§ **Problem description**:
Work out how many lines in the data hold the string "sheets". Reply with only that number.

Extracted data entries
····················
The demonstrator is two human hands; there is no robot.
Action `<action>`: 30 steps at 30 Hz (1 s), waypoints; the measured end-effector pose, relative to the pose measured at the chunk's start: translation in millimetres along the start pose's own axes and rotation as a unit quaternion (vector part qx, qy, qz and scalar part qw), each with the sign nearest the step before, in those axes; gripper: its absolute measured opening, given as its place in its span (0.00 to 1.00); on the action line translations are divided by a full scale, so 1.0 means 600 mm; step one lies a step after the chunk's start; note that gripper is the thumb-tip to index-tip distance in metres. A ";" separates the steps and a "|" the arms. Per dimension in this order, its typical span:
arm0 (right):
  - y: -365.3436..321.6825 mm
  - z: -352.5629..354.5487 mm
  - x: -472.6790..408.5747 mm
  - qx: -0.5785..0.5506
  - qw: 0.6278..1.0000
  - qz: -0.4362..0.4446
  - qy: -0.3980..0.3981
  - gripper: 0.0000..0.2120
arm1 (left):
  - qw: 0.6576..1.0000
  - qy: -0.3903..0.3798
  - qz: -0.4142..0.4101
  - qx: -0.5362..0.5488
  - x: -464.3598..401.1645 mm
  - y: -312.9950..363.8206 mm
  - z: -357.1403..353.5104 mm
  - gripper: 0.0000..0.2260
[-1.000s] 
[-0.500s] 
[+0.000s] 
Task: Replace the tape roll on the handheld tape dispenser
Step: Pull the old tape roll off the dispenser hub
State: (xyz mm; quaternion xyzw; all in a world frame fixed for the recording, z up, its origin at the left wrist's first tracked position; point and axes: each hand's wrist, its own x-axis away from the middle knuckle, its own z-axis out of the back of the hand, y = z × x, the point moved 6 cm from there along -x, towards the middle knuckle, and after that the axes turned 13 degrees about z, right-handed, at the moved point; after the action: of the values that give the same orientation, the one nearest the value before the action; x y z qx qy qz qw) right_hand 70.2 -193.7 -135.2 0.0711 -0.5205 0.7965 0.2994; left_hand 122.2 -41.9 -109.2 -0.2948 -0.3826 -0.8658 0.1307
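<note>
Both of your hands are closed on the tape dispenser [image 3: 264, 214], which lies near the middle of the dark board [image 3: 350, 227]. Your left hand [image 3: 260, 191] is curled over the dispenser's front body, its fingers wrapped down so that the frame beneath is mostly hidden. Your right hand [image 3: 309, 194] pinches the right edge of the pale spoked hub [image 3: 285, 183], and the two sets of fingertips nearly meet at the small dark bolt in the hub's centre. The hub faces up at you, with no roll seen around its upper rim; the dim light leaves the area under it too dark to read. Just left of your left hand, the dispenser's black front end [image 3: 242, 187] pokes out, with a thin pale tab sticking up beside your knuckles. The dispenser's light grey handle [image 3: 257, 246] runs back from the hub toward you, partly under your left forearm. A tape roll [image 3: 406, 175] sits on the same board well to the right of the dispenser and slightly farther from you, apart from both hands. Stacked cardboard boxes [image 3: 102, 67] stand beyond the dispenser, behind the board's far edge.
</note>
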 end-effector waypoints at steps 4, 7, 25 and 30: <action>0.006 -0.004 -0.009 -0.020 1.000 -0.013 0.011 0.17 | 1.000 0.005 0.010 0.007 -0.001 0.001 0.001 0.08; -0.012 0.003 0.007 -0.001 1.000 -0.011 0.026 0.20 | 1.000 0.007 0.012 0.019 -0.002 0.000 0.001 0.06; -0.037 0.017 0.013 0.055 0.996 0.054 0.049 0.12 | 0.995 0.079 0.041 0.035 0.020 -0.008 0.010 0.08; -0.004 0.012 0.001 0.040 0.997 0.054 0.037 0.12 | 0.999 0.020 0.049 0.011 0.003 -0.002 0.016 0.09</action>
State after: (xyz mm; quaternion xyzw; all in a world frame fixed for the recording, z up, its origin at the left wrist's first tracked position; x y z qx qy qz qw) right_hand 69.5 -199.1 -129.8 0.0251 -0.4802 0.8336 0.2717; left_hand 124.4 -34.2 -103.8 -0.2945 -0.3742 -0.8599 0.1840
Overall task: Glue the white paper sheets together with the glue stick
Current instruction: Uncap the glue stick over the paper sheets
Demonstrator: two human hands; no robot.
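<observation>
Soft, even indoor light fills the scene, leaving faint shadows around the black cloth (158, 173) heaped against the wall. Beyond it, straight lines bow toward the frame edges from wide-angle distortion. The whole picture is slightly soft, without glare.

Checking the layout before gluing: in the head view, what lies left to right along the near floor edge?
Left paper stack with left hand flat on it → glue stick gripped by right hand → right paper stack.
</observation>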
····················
§ **Written answer**:
2